Reproduce every entry below precisely; do not include the pictures.

## DATA PROVIDED
┌────────
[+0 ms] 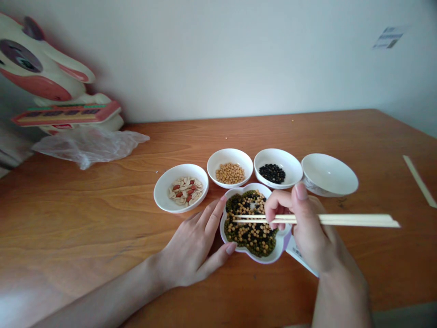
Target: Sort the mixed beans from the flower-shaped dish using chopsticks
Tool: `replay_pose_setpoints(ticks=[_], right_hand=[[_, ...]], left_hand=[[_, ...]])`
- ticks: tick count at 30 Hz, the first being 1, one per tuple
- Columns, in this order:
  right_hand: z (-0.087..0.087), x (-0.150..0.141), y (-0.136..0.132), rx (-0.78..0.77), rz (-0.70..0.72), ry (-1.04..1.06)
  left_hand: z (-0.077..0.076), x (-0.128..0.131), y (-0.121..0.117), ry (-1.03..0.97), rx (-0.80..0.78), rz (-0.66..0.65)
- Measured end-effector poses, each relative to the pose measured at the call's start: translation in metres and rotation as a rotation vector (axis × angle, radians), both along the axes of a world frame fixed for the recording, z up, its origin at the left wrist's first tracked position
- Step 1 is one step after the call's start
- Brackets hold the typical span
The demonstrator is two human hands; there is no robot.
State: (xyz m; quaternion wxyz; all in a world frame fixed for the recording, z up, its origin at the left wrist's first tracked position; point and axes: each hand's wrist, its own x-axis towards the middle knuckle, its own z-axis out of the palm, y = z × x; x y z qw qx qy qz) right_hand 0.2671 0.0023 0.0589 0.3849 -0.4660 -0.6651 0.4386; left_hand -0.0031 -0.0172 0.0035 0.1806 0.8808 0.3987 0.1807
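Observation:
My right hand (309, 228) grips a pair of wooden chopsticks (355, 220), their tips down among mixed beans in a flower-shaped dish (264, 260). Yellow soybeans (252, 231), black beans and small green beans lie together in it. The fingers of my left hand (198, 241) are spread, with fingertips and thumb against the dish's left rim. Behind the dish stand a white bowl (160, 196) of seeds and peanuts, a bowl (213, 161) of soybeans and a bowl (261, 157) of black beans. At the right of the row is a bowl (329, 175) with nothing visible inside.
A cow-shaped toy keyboard (68, 114) and a crumpled clear plastic bag (92, 146) are at the back left. A pale strip (419, 181) lies at the far right of the wooden table (85, 223). Partly under the dish is a flat printed item (300, 257).

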Motion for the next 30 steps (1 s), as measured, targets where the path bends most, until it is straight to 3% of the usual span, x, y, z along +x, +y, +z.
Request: replay_pose_setpoints(ticks=[11, 30], right_hand=[[-0.0002, 0.0016, -0.0032, -0.063, 0.013, 0.058], [0.0008, -0.0025, -0.0014, 0.020, -0.029, 0.005]], left_hand=[[0.0002, 0.0012, 0.0004, -0.001, 0.003, 0.000], [0.0012, 0.0016, -0.0004, 0.002, 0.025, 0.005]])
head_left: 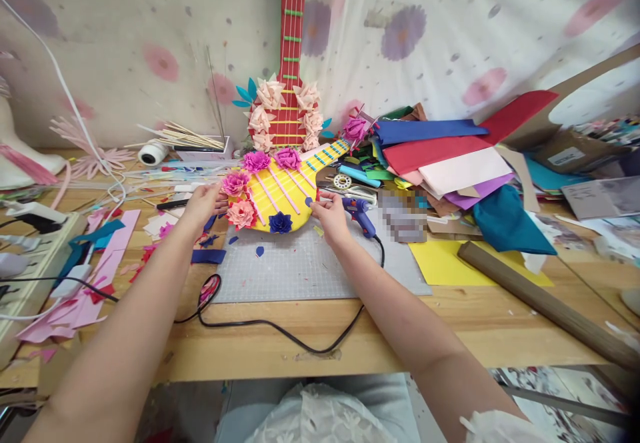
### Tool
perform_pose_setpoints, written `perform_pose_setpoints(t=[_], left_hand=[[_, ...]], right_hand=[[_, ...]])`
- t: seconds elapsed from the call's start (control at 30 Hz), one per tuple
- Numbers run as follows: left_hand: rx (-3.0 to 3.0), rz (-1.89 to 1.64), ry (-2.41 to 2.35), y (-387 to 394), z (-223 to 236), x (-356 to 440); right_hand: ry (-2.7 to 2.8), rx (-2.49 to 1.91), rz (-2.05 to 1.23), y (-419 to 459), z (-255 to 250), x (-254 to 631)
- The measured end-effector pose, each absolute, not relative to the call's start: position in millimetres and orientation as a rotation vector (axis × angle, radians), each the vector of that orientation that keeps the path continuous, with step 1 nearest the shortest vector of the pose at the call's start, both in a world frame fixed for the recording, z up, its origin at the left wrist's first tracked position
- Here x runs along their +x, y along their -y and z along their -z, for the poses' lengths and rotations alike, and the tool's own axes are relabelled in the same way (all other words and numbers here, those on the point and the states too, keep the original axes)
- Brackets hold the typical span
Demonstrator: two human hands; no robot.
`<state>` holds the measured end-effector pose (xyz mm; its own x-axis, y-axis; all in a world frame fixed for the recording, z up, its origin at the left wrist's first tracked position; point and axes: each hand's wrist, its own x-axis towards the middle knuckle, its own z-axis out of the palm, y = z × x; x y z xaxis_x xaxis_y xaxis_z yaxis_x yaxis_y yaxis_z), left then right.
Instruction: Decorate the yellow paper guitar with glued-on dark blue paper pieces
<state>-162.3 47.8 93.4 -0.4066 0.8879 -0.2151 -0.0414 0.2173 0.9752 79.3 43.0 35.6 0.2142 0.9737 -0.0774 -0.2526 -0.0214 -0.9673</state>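
Note:
A yellow paper-covered lute model [300,196] with pink strings stands tilted above the grey cutting mat [320,276]. Pink and coral paper flowers line its left side, and a dark blue paper flower [281,222] sits low on its front. My left hand [203,206] is closed on the model's left edge beside the coral flower. At the lower right of the body, my right hand [330,216] pinches a small blue paper petal [309,201] close to the yellow surface; whether it touches cannot be made out. Just right of that hand lies a blue glue gun [359,213].
Behind stands a red lute model [290,116] with pale flowers. Coloured sheets [440,150] pile up at the right, near a brown roll [540,300]. A power strip [45,256] and pink scraps lie left. The glue gun's black cable [280,326] loops along the front.

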Motion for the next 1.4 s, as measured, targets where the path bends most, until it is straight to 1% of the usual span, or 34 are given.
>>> perform_pose_setpoints(t=[0.13,0.2,0.27,0.33,0.4,0.5,0.6,0.8,1.1,1.4], left_hand=[[1.069,-1.162,-1.827,-47.4,-85.4,-166.2],[1.346,-1.208,-1.974,-43.7,-80.7,-169.7],[1.765,-1.29,-1.994,-36.6,-79.3,-168.8],[2.189,-1.241,-1.807,-28.3,-80.9,-161.3],[2.502,-1.034,-1.557,-21.8,-83.1,-148.7],[2.726,-0.779,-1.352,-19.8,-81.7,-130.3],[2.793,-0.692,-1.291,-25.5,-76.7,-122.9],[2.703,-0.719,-1.277,-37.9,-75.5,-126.7],[2.581,-0.734,-1.327,-42.8,-74.4,-127.4],[2.545,-0.775,-1.358,-42.7,-73.8,-129.7]], right_hand=[[0.922,-1.242,-1.12,-39.3,-33.9,85.5],[0.966,-1.302,-1.056,-35.0,-35.0,88.0],[1.0,-1.345,-1.022,-28.9,-37.9,90.2],[1.023,-1.366,-1.056,-21.3,-41.2,91.1],[1.036,-1.377,-1.128,-12.9,-43.2,89.4],[1.053,-1.382,-1.219,-0.4,-41.7,81.4],[1.058,-1.376,-1.299,9.5,-37.7,68.9],[0.937,-1.401,-1.406,16.5,-34.8,44.5],[0.641,-1.381,-1.475,17.0,-38.0,21.4],[0.574,-1.419,-1.467,14.9,-41.4,13.7]])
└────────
## REPLY TO THE EXERCISE
[+0 ms] 
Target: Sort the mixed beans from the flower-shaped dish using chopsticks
Tool: `replay_pose_setpoints(ticks=[_], right_hand=[[_, ...]], left_hand=[[_, ...]])`
- ticks: tick count at 30 Hz, the first being 1, one per tuple
- Columns, in this order:
  right_hand: z (-0.087..0.087), x (-0.150..0.141), y (-0.136..0.132), rx (-0.78..0.77), rz (-0.70..0.72), ry (-1.04..1.06)
  left_hand: z (-0.077..0.076), x (-0.128..0.131), y (-0.121..0.117), ry (-1.03..0.97), rx (-0.80..0.78), rz (-0.66..0.65)
- Measured end-effector poses, each relative to the pose measured at the call's start: translation in metres and rotation as a rotation vector (axis × angle, radians), both along the axes of a world frame fixed for the recording, z up, its origin at the left wrist's first tracked position
- Step 1 is one step after the call's start
- Brackets hold the typical span
The demonstrator is two human hands; there is no robot.
State: (xyz m; quaternion wxyz; all in a world frame fixed for the recording, z up, its origin at the left wrist's first tracked position; point and axes: each hand's wrist, its own x-axis towards the middle knuckle, its own z-axis out of the palm, y = z × x; x y z qw qx qy qz) right_hand 0.2671 0.0023 0.0589 0.3849 -0.4660 -0.6651 0.4386; left_hand -0.0031 -0.0172 0.0035 0.1806 0.8808 0.3987 0.1807
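Observation:
My right hand (309, 228) grips a pair of wooden chopsticks (355, 220), their tips down among mixed beans in a flower-shaped dish (264, 260). Yellow soybeans (252, 231), black beans and small green beans lie together in it. The fingers of my left hand (198, 241) are spread, with fingertips and thumb against the dish's left rim. Behind the dish stand a white bowl (160, 196) of seeds and peanuts, a bowl (213, 161) of soybeans and a bowl (261, 157) of black beans. At the right of the row is a bowl (329, 175) with nothing visible inside.
A cow-shaped toy keyboard (68, 114) and a crumpled clear plastic bag (92, 146) are at the back left. A pale strip (419, 181) lies at the far right of the wooden table (85, 223). Partly under the dish is a flat printed item (300, 257).
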
Motion for the next 30 steps (1 s), as measured, targets where the path bends most, until it is straight to 3% of the usual span, x, y, z along +x, +y, +z.
Request: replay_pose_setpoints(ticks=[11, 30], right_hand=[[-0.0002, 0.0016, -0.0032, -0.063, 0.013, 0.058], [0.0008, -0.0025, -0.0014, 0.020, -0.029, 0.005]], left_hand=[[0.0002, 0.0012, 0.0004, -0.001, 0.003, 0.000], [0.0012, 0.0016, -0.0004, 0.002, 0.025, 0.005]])
head_left: 
### Tool
perform_pose_setpoints, written `perform_pose_setpoints(t=[_], left_hand=[[_, ...]], right_hand=[[_, ...]])`
- t: seconds elapsed from the call's start (control at 30 Hz), one per tuple
- Numbers run as follows: left_hand: rx (-3.0 to 3.0), rz (-1.89 to 1.64), ry (-2.41 to 2.35), y (-387 to 394), z (-223 to 236), x (-356 to 440); right_hand: ry (-2.7 to 2.8), rx (-2.49 to 1.91), rz (-2.05 to 1.23), y (-419 to 459), z (-255 to 250), x (-254 to 631)
- The measured end-effector pose, each absolute, not relative to the call's start: position in millimetres and orientation as a rotation vector (axis × angle, radians), each the vector of that orientation that keeps the path continuous, with step 1 nearest the shortest vector of the pose at the call's start, both in a world frame fixed for the recording, z up, its origin at the left wrist's first tracked position
- Here x runs along their +x, y along their -y and z along their -z, for the poses' lengths and rotations alike, and the tool's own axes are relabelled in the same way (all other words and numbers here, those on the point and the states too, keep the original axes)
- Brackets hold the typical span
Demonstrator: two human hands; no robot.
`<state>` holds the measured end-effector pose (xyz mm; its own x-axis, y-axis; all in a world frame fixed for the recording, z up, its origin at the left wrist's first tracked position; point and axes: each hand's wrist, its own x-axis towards the middle knuckle, its own z-axis out of the palm, y = z × x; x y z xaxis_x xaxis_y xaxis_z yaxis_x yaxis_y yaxis_z), left then right.
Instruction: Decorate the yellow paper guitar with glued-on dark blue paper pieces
<state>-162.3 47.8 93.4 -0.4066 0.8879 -0.2151 -0.0414 0.2173 0.9752 79.3 43.0 35.6 0.2142 0.9737 -0.0774 -0.2526 -0.0214 -0.9673</state>
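Note:
A yellow paper-covered lute model [300,196] with pink strings stands tilted above the grey cutting mat [320,276]. Pink and coral paper flowers line its left side, and a dark blue paper flower [281,222] sits low on its front. My left hand [203,206] is closed on the model's left edge beside the coral flower. At the lower right of the body, my right hand [330,216] pinches a small blue paper petal [309,201] close to the yellow surface; whether it touches cannot be made out. Just right of that hand lies a blue glue gun [359,213].
Behind stands a red lute model [290,116] with pale flowers. Coloured sheets [440,150] pile up at the right, near a brown roll [540,300]. A power strip [45,256] and pink scraps lie left. The glue gun's black cable [280,326] loops along the front.
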
Motion for the next 1.4 s, as measured, targets where the path bends most, until it is straight to 1% of the usual span, or 34 are given.
>>> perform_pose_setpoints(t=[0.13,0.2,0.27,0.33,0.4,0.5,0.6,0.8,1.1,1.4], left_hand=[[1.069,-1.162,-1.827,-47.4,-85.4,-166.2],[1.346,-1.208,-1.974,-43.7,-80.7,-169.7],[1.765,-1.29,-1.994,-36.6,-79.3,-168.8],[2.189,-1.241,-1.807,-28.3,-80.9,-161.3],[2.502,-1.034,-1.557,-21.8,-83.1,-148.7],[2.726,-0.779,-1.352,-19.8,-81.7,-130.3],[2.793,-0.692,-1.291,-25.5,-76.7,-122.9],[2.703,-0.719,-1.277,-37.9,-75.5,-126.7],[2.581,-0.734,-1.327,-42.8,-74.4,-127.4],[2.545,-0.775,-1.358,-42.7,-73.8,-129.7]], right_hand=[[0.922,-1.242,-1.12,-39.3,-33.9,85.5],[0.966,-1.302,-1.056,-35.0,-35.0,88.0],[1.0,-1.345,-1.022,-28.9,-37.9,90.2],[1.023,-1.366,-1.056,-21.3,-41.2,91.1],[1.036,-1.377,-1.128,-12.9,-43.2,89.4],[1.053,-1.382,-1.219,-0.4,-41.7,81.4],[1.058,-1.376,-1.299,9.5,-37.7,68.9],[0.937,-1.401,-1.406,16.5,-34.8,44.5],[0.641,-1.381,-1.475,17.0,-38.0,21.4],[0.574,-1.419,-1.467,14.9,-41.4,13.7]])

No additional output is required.